**Aim of the exercise**
An image-free, exact copy of the records below is required.

**Data to examine**

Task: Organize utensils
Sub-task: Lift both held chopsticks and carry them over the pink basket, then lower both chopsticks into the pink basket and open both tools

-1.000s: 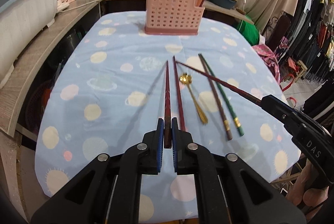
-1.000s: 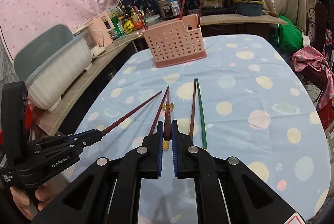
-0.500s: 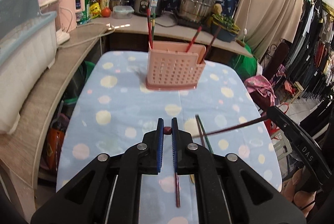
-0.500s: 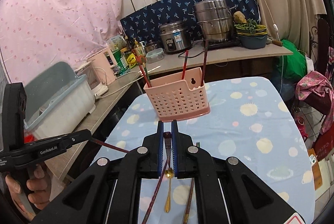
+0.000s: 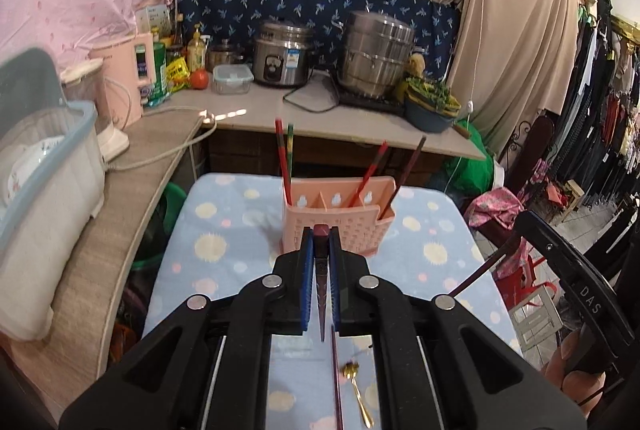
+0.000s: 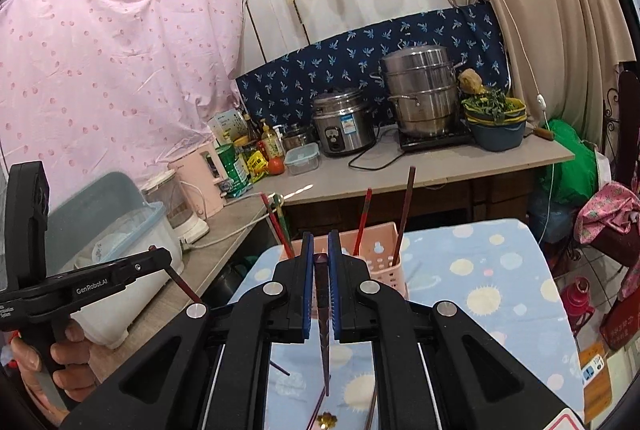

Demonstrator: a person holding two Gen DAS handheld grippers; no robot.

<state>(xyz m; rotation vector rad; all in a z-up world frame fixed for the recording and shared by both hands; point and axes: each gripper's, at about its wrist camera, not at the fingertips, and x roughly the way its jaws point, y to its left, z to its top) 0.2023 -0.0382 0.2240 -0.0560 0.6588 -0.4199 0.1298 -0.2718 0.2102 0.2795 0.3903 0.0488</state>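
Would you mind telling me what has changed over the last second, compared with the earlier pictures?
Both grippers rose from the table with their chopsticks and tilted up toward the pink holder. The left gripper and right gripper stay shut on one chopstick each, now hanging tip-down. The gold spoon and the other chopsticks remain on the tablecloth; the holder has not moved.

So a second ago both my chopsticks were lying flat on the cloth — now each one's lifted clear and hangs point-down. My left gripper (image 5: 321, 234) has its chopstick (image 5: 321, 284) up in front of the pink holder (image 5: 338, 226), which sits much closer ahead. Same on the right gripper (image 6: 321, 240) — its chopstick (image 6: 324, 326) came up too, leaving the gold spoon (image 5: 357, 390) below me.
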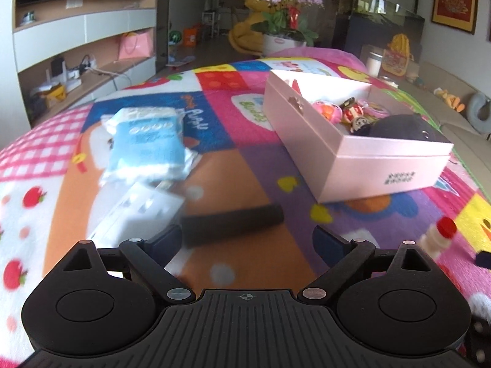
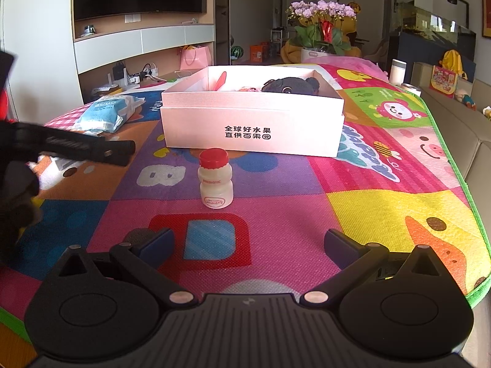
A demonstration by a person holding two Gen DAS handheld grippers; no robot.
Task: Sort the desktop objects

**Response for this exercise**
Task: Organize utensils
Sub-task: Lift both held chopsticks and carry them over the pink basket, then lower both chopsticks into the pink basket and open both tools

-1.000s: 
-1.000s: 
-0.500s: 
-0.500s: 
+0.000s: 
+0.000s: 

Demonstrator: a person holding two Gen DAS handheld grippers; no robot.

<state>(xyz m; rotation vector rad; all in a z-up world frame fixed for the recording and shared by both hands; point and axes: each gripper's, at about its wrist camera, not at the fingertips, and x roughly the way its jaws point, y to its left, z to its top) 0.2023 -0.0382 0.2240 -0.0560 0.6588 -0.4199 0.1298 -0.2718 0.2102 0.2795 0.3903 0.0488</state>
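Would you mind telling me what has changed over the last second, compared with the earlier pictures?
Both grippers rose from the table with their chopsticks and tilted up toward the pink holder. The left gripper and right gripper stay shut on one chopstick each, now hanging tip-down. The gold spoon and the other chopsticks remain on the tablecloth; the holder has not moved.

So a second ago both my chopsticks were lying flat on the cloth — now each one's lifted clear and hangs point-down. My left gripper (image 5: 321, 234) has its chopstick (image 5: 321, 284) up in front of the pink holder (image 5: 338, 226), which sits much closer ahead. Same on the right gripper (image 6: 321, 240) — its chopstick (image 6: 324, 326) came up too, leaving the gold spoon (image 5: 357, 390) below me.
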A demonstration by a person holding two Gen DAS handheld grippers; no robot.
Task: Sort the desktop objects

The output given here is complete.